Stateless

Thoughts on RDFa & Microdata

In the wake of TAG's call for a task force on RDFa and HTML microdata, I want to make some quick points about where microdata falls short for scholarly publishing use cases. To some extent, this is in reference to the ongoing work surrounding Scholarly HTML and, more broadly, the goal of enabling researchers to publish on and for the web.

<span rel="cito:obtainsBackgroundFrom" resource="http://www.w3.org/TR/microdata/#values"/>

This document "obtains background from" the microdata specification's section on values, but the relationship doesn't merit direct reference in the text.
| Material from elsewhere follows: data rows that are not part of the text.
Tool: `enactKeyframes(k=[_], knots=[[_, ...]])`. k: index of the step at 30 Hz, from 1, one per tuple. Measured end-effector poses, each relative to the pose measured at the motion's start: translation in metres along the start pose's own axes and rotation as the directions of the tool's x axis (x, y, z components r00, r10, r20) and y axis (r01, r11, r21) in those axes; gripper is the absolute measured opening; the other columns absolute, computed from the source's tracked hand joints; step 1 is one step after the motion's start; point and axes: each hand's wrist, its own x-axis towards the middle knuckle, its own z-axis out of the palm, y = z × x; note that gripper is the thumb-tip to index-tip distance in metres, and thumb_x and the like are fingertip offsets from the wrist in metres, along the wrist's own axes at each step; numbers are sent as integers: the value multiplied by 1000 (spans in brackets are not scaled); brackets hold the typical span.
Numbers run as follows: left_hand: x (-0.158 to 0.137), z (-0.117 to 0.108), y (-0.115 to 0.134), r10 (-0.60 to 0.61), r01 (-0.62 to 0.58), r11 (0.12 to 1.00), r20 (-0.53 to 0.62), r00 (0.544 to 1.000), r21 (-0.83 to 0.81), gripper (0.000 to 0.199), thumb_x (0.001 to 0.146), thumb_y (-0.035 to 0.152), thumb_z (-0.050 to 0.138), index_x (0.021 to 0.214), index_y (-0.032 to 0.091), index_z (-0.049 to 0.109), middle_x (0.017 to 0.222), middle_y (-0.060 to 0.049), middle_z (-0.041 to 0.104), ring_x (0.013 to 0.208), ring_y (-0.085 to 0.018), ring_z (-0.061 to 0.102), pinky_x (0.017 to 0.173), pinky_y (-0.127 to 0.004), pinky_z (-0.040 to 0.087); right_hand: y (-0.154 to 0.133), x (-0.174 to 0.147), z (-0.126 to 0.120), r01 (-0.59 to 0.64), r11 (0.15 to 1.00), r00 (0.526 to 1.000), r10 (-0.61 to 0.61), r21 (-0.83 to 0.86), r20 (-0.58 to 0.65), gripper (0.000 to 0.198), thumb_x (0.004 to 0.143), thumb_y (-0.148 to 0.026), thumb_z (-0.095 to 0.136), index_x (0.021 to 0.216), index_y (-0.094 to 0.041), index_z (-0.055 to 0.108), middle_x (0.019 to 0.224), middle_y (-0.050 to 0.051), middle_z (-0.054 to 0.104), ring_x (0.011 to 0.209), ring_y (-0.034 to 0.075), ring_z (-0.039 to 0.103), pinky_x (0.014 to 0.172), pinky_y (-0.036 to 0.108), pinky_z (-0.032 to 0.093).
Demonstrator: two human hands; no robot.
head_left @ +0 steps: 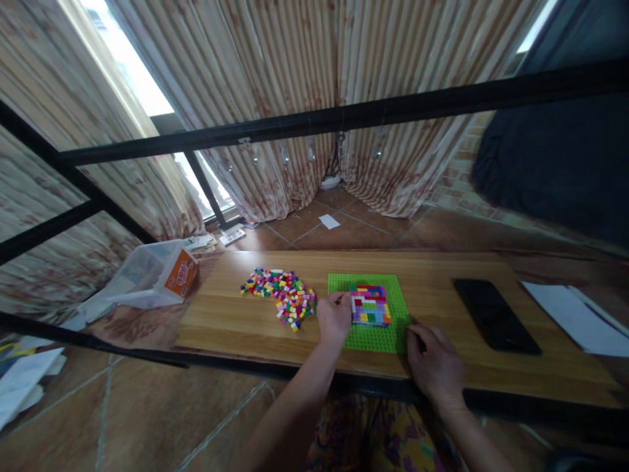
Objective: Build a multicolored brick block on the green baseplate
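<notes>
A bright green studded baseplate (400, 298) lies on the wooden table. Built up on it is a low block of multicoloured toy bricks (371, 306). My left hand (335, 319) reaches over the baseplate's left side, its fingers pinched together at the left edge of the brick block. Whatever sits in that pinch is hidden. At the baseplate's lower right corner rests my right hand (436, 364), fingers curled and thumb near the index finger; what they hold, if anything, cannot be made out. Left of my left hand spreads a pile of small loose bricks (282, 290) in many colours.
On the table's right lie a black phone (496, 316) and white paper (572, 311) with a pen-like object. A clear plastic tub (142, 272) with an orange label stands at the left end. A black metal bar (295, 124) crosses beyond the table, before striped curtains (275, 59).
</notes>
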Motion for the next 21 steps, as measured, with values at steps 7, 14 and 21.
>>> enactKeyframes(k=[7, 14, 21], knots=[[-31, -29, -15, 121, -120, 990, -12, 993, 80, 20, 83, 17, 55, 89, 17, 74, 87, -7, 74, 79, -18, 66, 74, -29, 50, 0, 0, -1, 33, 999, 999, -33, -1, -31, 27, 92, -35, 46, 89, -19, 68, 93, 9, 69, 85, 22, 64, 78, 34, 51], [-45, -95, -39, 255, -232, 944, -75, 964, 235, 18, 84, 14, 53, 92, 18, 69, 94, -7, 70, 89, -18, 64, 82, -31, 50, -1, 0, -1, 13, 1000, 999, -13, -15, -30, 27, 91, -35, 47, 89, -19, 69, 94, 10, 70, 86, 23, 64, 79, 35, 51], [-43, -125, -58, 234, -169, 910, -132, 963, 380, 19, 79, 15, 60, 97, 17, 67, 96, -8, 68, 89, -20, 63, 84, -35, 51, -1, 0, -3, 42, 999, 998, -44, -32, -37, 26, 90, -33, 48, 87, -17, 69, 92, 10, 70, 85, 23, 65, 79, 34, 51]])
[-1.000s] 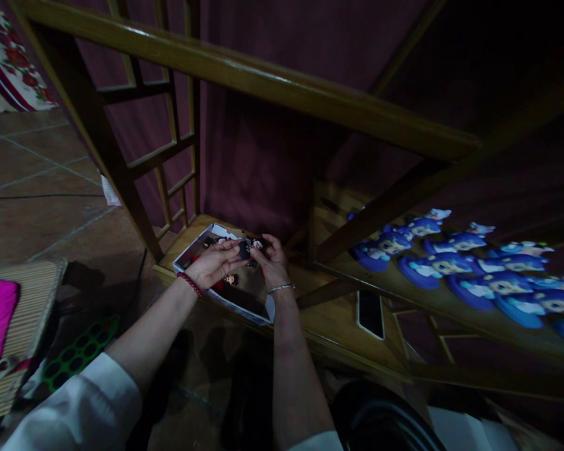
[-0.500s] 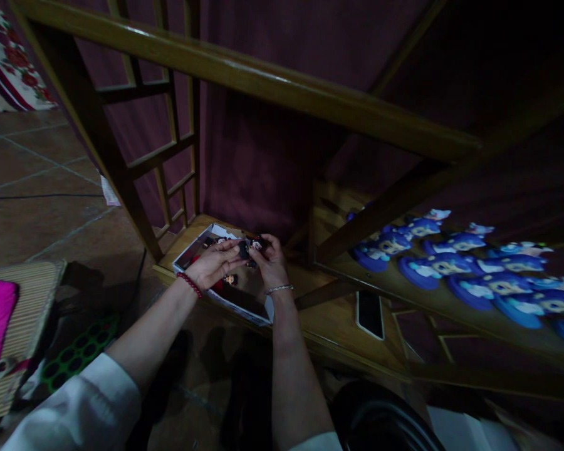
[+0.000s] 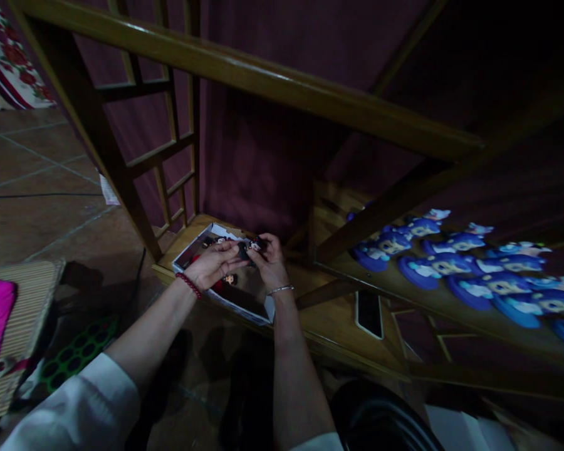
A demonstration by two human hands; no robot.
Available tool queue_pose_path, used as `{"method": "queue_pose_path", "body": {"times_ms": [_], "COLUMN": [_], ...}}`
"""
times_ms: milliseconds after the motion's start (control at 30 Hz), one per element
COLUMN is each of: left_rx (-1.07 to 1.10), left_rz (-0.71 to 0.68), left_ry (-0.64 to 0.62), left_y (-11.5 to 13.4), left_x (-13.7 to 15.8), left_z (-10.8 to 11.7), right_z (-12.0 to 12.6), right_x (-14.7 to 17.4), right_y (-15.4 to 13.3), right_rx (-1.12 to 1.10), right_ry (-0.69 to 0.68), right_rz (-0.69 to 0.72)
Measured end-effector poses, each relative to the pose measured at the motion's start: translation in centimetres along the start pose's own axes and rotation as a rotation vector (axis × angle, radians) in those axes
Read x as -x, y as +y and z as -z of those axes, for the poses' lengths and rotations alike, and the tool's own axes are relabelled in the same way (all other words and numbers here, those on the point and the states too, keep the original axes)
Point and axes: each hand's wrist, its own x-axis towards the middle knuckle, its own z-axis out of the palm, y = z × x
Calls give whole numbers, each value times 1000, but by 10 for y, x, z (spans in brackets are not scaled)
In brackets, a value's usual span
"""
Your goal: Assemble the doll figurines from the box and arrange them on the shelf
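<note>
White left sleeve [image 3: 82,407], white right sleeve [image 3: 317,442].
At the wrist of the left hand [image 3: 211,266] there is a red bracelet [image 3: 189,285] of small round beads; at the right hand [image 3: 273,268], a thin silver-coloured bracelet [image 3: 281,289]. The left sleeve has soft folds; the right sleeve is visible only in small part.

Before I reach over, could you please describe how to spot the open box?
At the wooden frame, find the lower shelf beneath the left hand and right hand. The box there has pale walls and small figures inside, unlike the flat, dark phone farther right.
</note>
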Motion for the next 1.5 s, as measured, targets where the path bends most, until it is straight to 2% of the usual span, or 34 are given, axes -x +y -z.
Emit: {"method": "queue_pose_path", "body": {"times_ms": [333, 633, 1067, 1300, 1500], "left_rx": [9, -21, -19, -84, -59], "left_rz": [28, 55, -72, -109, -126], "left_ry": [-24, 27, -14, 43, 39], "left_y": [0, 0, -5, -4, -4], "left_x": [-1, 0, 0, 1, 2], "left_z": [4, 2, 2, -2, -4], "right_z": [1, 1, 0, 0, -1], "right_x": [0, 3, 2, 1, 1], "right_y": [-4, -7, -7, -3, -6], "right_rx": [4, 19, 70, 85, 36], "right_ry": [-50, -81, -14, -5, -7], "right_rz": [39, 26, 19, 33, 41]}}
An inline citation would be forced, and the format is informal enough that a full bibliography in the footer would be out of place. Unlike the first example, there is no existing document data to mark as a citation. Instead, I'm adding descriptive data about the document itself.
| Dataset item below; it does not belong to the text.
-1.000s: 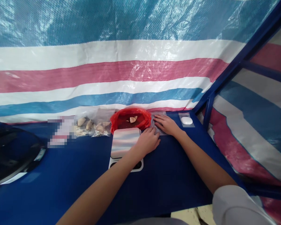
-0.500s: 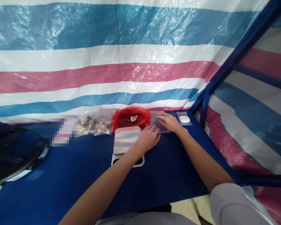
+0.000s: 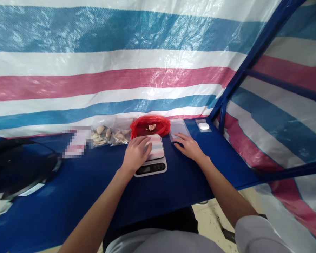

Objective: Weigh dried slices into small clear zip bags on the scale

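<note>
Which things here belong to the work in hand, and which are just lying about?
Likely in use:
scale, under the left hand
clear bag, at the right hand
perhaps the red bag, behind the scale

Seemingly just lying about:
filled bags
white object
black object, blurred

Through my head-camera feed I could read no words or numbers. On the scale (image 3: 156,149), between the tabletop's (image 3: 91,186) front and back edges, the display (image 3: 146,169) and button marks (image 3: 159,166) were too small for me. The sheet (image 3: 77,142) near the back edge was pixelated; the white strip (image 3: 31,189) towards the left edge looked blurred.
</note>
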A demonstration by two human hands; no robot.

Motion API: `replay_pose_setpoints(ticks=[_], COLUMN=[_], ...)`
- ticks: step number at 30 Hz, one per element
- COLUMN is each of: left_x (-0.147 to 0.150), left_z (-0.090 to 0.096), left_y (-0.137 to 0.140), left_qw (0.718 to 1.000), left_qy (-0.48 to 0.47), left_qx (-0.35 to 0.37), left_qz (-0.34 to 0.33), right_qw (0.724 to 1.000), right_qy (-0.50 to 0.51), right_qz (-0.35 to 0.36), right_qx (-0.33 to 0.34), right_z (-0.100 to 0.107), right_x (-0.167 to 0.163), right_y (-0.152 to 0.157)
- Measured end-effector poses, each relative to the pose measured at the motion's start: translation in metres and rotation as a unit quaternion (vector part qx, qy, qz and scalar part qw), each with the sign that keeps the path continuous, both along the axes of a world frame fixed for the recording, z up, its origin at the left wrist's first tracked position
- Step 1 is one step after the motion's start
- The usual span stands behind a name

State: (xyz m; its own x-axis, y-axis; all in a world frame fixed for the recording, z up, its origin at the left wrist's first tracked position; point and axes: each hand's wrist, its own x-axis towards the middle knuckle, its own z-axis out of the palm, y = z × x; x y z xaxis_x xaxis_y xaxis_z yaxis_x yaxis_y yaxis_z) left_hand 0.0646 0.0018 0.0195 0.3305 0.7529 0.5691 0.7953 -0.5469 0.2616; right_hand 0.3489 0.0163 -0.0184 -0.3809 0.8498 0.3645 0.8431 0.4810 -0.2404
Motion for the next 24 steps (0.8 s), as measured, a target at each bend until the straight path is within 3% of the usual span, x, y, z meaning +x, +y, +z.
replay_pose_setpoints(ticks=[5, 9, 15, 24], left_x=[-0.055, -0.079, -0.084, -0.082], left_z=[-0.016, -0.029, -0.046, -0.047], left_y=[-0.01, -0.015, -0.025, -0.025], left_qw=[0.998, 0.992, 0.982, 0.976], left_qy=[0.02, 0.065, 0.13, 0.139], left_qx=[-0.027, -0.061, -0.089, -0.119], left_qz=[0.059, 0.086, 0.103, 0.122], right_qw=[1.0, 0.999, 0.998, 0.997], right_qy=[-0.017, -0.033, -0.052, -0.057], right_qz=[-0.008, -0.005, -0.005, -0.004], right_qx=[-0.002, -0.007, -0.023, -0.045], right_z=[-0.008, -0.015, -0.02, -0.018], right_x=[-0.013, -0.02, -0.023, -0.023], right_y=[-0.01, -0.014, -0.014, -0.014])
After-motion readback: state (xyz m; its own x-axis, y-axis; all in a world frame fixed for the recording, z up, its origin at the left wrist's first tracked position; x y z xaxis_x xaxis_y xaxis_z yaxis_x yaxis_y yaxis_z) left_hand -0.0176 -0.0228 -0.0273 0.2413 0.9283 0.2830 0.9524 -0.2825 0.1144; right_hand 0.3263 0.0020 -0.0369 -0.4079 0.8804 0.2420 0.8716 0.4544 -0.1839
An argument could be made for leaving this kind of non-publication data out, but including it has some advantages:

  • CiTO-savvy readers and software can extract a full biblograpy;
  • The author of the cited work can more accurately estimate its impact for tenure review, grants, etc…
  • Citation data is encapsulated in the document should the article (or a derived work) need to be reviewed more formally (eg. journal submission);
  • A richer RDF graph is created surrounding both resources.
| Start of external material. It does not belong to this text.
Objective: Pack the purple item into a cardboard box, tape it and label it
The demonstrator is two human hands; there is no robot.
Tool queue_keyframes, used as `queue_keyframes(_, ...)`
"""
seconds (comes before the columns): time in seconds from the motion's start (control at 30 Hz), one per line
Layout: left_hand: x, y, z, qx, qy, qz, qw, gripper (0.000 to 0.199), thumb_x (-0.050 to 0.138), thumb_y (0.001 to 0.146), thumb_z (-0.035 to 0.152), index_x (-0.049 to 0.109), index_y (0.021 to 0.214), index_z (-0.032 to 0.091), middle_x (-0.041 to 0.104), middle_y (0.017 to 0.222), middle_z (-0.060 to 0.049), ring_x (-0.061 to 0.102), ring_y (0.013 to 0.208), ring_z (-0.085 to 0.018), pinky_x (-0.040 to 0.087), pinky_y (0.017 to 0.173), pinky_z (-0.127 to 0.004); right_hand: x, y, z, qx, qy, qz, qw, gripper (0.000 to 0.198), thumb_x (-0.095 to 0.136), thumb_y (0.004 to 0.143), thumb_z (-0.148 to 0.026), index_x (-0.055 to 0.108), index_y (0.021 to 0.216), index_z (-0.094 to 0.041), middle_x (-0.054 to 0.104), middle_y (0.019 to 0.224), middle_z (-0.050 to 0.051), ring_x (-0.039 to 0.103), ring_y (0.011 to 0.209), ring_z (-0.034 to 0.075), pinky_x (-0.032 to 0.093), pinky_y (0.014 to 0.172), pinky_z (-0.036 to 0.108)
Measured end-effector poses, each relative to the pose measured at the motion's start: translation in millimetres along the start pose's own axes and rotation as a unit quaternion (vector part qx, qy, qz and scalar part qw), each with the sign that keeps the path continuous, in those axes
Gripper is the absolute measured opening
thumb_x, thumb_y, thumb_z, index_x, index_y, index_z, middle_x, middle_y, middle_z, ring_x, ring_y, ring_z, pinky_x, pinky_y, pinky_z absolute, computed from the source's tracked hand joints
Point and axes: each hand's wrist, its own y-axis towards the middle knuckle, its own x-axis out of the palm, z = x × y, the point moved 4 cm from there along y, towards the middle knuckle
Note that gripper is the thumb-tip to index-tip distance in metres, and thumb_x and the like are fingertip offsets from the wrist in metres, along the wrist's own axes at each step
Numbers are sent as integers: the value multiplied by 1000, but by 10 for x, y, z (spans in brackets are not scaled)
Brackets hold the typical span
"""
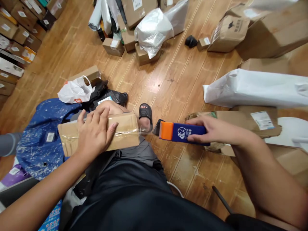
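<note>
Nearest first: dark shirt (144, 192) down at 6 o'clock, then a long brown cardboard box (126, 126) at 9 o'clock, apparently resting on the lap. The left hand (93, 131) is spread across its top, fingers apart, pressing rather than wrapped around it as far as I can tell. Over at 4 o'clock, the right hand (202, 130) is clamped on a blue-and-orange tool (179, 132), thumb on one side and fingers on the other, dark tip (157, 127) pointing at the box. Looks like a tape dispenser to me, but don't quote me. Progress-wise, the box is closed and there's shiny clear tape (128, 132) along its top, so I'd call that side mostly done. Something see-through seems to stick out past the end nearest the tool; if it's tape, that bit isn't laid down, and I can't tell whether it reaches the tip. No paper label visible on the top face, underside hidden. Just beyond, a sandal (145, 110) sits about dead center, with a blue patterned bag (50, 138) near 9 and a white carrier bag (75, 91) between 9 and 10. Farther out, a long white package (255, 88) lies between 2 and 3, a silvery wrapped parcel (154, 32) is at 12, and labelled boxes (21, 35) are piled way off at 10.
</note>
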Motion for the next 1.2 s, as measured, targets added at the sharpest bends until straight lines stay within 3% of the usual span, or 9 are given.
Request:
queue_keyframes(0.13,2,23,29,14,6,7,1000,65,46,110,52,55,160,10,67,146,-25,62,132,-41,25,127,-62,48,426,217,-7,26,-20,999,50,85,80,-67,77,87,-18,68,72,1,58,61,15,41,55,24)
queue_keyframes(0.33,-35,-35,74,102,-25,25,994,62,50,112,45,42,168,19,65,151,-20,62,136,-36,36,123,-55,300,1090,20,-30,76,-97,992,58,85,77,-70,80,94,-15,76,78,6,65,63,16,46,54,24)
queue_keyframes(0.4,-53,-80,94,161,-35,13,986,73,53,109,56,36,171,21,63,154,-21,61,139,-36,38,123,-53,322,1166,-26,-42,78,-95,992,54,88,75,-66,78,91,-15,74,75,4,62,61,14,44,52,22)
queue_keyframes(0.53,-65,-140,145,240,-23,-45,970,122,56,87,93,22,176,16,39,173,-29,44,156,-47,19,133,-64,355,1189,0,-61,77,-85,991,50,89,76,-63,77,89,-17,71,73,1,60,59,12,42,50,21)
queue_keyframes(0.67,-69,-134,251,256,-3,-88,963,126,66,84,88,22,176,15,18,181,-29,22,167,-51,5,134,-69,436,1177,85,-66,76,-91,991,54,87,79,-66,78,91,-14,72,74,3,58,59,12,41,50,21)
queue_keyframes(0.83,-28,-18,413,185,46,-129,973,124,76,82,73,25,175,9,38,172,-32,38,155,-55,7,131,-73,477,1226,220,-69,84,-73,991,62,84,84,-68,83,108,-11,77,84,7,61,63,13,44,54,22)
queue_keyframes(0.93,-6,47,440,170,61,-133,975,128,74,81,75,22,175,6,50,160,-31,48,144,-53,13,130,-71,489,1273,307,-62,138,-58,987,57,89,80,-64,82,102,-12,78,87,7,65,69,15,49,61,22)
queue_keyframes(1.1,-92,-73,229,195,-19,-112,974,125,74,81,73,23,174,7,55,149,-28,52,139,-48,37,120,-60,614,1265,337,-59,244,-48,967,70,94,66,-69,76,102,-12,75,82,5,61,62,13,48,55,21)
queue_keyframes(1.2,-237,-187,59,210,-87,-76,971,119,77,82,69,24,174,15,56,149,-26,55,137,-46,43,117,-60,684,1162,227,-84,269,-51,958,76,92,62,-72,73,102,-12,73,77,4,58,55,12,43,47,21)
By modeling citations on a deeper level than is practical in print, we open the door for new modes of scholarly communication. But, the microdata syntax introduces limitations. If the citation target doesn't appear in the document as a text value or a hyperlink, it can't be a microdata value. A few workarounds come to mind—we could markup a bibliography and suppress it with stylesheets; we could build a hyperlink with no link text—but these hacks come at the expense of the document outline. They could also become very messy very quickly if applied to more sophisticated citation1 or footnote schemes.

Even relatively simple data can present the same problem: <span property="dc:creator" resource="http://id.achelo.us/tjohnson" /> <span property="dc:abstract" content="Discussion of the functional differences between RDFa and HTML microdata as related to the publication of scholarly works in HTML." />

Neither the abstract nor the creator is properly for publication in this case. The context (being on my website; the presence of the, relatively short, full text) makes them an unnecessary distraction. Still, each could be crucial for a machine reader, or when the syndicatable <article> block finds itself removed to some other context.

It's worth noting that the problems I'm talking about aren't just grand linked-data issues, but apply even to simple internal applications. I generate RSS feeds and indexes from embedded metadata; I think that's a better way of doing it than the more standard approach of modeling all my documents in a relational database and generating both HTML & RSS from there. So I have a sliver of an application layer doing some pretty primitive operations which microdata can't support to my satisfaction. It only gets worse when we start to think about subject headings, or discipline specific markup. Embedding semantically rich research data, for example, would be entirely impractical.

The point here isn't to slag off on microdata. Like microformats (which share many of the same issues), microdata is a low-barrier, good-enough solution for a wide range of use cases. For scholarly publishing, however, it forces a choice between writing HTML structured for publication but with sporadic metadata, or providing rich markup in a sloppy document. That's not a choice I want to make.

I'm eager to see what, if anything, results from TAG's call for a clear path forward.